Additional and in some cases health related information in biometrics  Title:
THREATS TO A BIOMETRIC SYSTEM FROM IMPOSTORS
 Advantages and needs for biometrics

 

Threats to a biometric system from impostors

Following up on the work done in FIDIS Deliverable 6.1, and the previous identification of fault sensitive points in a biometric system (see above section ), this section discusses a number of tests regarding security vulnerabilities of biometric devices. As discussed in the Common Criteria (CC) document, a biometric system in general has a variety of locations that are potentially vulnerable to attacks of impostors (see table 9 below). For example, a device could be misled with artificial biometric samples, data transmissions between different biometric system components could be intercepted or modified, and hardware components could be tampered with. Direct effects of such attacks include unauthorised system access, denial of service and unauthorised extraction of biometric data of system users. The main focus of this section is on impostor attacks.
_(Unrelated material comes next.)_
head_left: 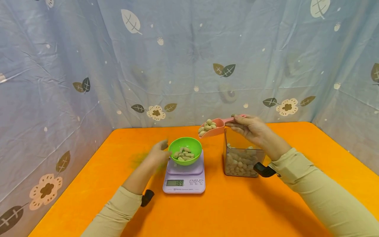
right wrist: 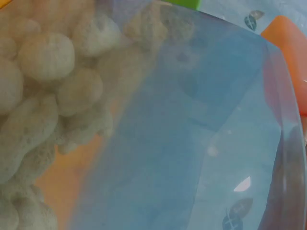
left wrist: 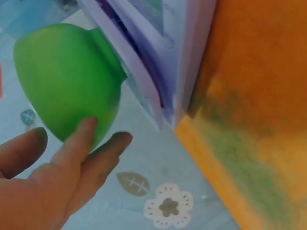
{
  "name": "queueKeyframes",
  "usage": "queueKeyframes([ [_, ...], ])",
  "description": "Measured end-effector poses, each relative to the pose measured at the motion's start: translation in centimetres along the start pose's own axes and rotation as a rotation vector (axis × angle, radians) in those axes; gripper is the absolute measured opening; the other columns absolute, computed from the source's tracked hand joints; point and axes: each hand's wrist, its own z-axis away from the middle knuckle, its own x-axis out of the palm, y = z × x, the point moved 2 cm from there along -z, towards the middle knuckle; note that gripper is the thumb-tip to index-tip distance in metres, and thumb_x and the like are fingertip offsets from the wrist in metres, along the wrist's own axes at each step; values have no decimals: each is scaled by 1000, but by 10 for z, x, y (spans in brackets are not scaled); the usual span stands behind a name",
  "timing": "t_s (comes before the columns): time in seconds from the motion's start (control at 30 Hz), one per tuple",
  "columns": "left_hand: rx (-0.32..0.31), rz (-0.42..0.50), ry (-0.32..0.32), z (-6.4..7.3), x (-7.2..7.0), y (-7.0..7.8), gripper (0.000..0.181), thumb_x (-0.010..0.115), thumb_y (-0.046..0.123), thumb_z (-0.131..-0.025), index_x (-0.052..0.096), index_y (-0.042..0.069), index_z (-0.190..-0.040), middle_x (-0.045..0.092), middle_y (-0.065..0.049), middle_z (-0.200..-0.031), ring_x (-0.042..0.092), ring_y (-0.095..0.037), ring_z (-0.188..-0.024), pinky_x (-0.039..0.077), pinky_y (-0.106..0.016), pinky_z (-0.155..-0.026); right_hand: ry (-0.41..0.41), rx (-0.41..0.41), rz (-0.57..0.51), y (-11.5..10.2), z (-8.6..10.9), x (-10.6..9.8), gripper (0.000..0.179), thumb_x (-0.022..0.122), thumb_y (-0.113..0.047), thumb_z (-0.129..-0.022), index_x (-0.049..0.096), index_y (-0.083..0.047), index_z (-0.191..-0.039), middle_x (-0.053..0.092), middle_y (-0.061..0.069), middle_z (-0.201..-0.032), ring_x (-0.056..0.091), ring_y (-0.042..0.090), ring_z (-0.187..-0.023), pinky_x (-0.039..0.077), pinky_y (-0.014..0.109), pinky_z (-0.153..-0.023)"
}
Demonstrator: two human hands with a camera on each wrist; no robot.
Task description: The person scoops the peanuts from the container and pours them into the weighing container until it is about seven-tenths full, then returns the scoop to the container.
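My right hand [head_left: 251,128] grips the handle of a pink scoop [head_left: 218,123], raised over the left rim of a clear box [head_left: 242,161]. Several peanuts in their shells [head_left: 208,125] lie in the scoop. A green bowl [head_left: 193,142] with more peanuts sits on a lilac kitchen scale [head_left: 184,188], whose display reads about 189. At the bowl's left side is my left hand [head_left: 157,154], its fingers spread and relaxed. In the left wrist view the fingertips overlap the green bowl [left wrist: 67,72]; whether they touch it I cannot tell.
Peanuts [right wrist: 48,57] partly fill the clear box, seen close through its wall in the right wrist view. The orange tabletop [head_left: 225,210] runs back to a blue patterned curtain [head_left: 189,65], which also hangs along both sides.
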Motion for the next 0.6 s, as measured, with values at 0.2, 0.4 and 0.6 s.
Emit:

The CC model gives a detailed overview of weaknesses and opportunities for an impostor attack in a biometric system.

 

The CC model structures the attacks into the categories summarised below:

 

 

 

Impostor collusion, social engineering, template replacing, template stealing:

 

Impostor covertly captures a biometric sample from authorised user, e.g. record voice, photograph face.

 

Impostor steals a biometric sample from an authorised user e.g. gets fingerprint from a object that the user had in hand, or install fake biometric readers to capture biometric sample.

 

Authorised user knowingly provides own biometric sample to impostor (collusion)

 

Authorised user modifies own biometric sample to facilitate an impostor attack (collusion)

 

Impostor steals or inserts a reference template 

Fake biometrics: User/ Capture Threats 

 

Impostor presents own biometric sample in a zero-effort attempt to impersonate (a) a randomly selected authorised user (for verification), (b) any authorised user (for identification), (c) a selected weak biometric template, or (d) an authorised user with a biometric sample similar to that of the impostor (e.g., a twin).

 

Impostor modifies own behaviour (e.g. voice, signature) or physiology (e.g. face, hand) in an attempt to impersonate (a) a selected authorised user, or (b) a selected weak biometric template.

Data insertion, replay, change of decision policy by impostor 

 

Non-hostile administrator (unintentionally or under coercion) or hostile authorised user or impostor who has acquired administrator privileges:

(a) incorrectly modifies matching threshold  

(b) incorrectly modifies user privileges  

(c) allows unauthorised access to template storage

(d) allows unauthorised modification of audit trail

(e) enrols an unauthorised user

 

Administrator fails to properly review and respond to audit trail anomalies. attacker modifies matching threshold 

User/ Policy Management Threats / Threats to Portal 

 

Impostor authenticates as authorised user through non-biometric means, e.g. collusion, coercion, password, backup system, alternative authentication method, or exception handling procedure.

 

Audit data collection inadequate to detect attacks (e.g., hill-climbing or other  

repeated-attempt attacks). 

 

Attacker modifies user identifier 

 

Attacker inserts appropriate "grant privileges" signal directly into portal, thus bypassing the entire biometric system. 

 

Attacker cuts power to system. Either (a) system fails in "open" or "insecure" mode allowing unauthorised access; or (b) system fails in "closed" or "secure" mode disallowing authorised access

 

Attacker defeats backup system, alternative authentication method, or exception handling process: (a) during normal operation, or (b) after a "secure" system failure 

 

Attacker defeats backup system, alternative authentication method, or exception handling process: (a) during normal operation, or (b) after a "secure" system failure 

 

User gains access to unauthorised privileges after privileges have been

improperly modified. 

 

Attacker tampers, modifies, bypasses, or deactivates one or more hardware components. 

 

Attacker exploits hardware "back-door," design flaw, environmental conditions, or failure mode  

 

Attacker floods one or more hardware components with noise, e.g. electromagnetic or acoustic energy) 

 

Impostor intercepts/ inserts authorised biometric template from/to one or more hardware components.

 

Impostor takes session over 

 

Attacker tampers, modifies, bypasses, or deactivates one or more software or firmware executables 

 

Attacker exploits software or firmware "back-door," algorithm quirk, design flaw, or failure mode.  

 

A virus (or other malicious software) is introduced into the system. 

 

Impostor intercepts/ inserts authorised biometric template from/ to one or more software or firmware components.

 

Attacker tampers, modifies, bypasses, or deactivates one or more connections between components.  

 

Impostor intercepts or inserts authorised biometric sample or template as it is being transmitted between subsystems or components.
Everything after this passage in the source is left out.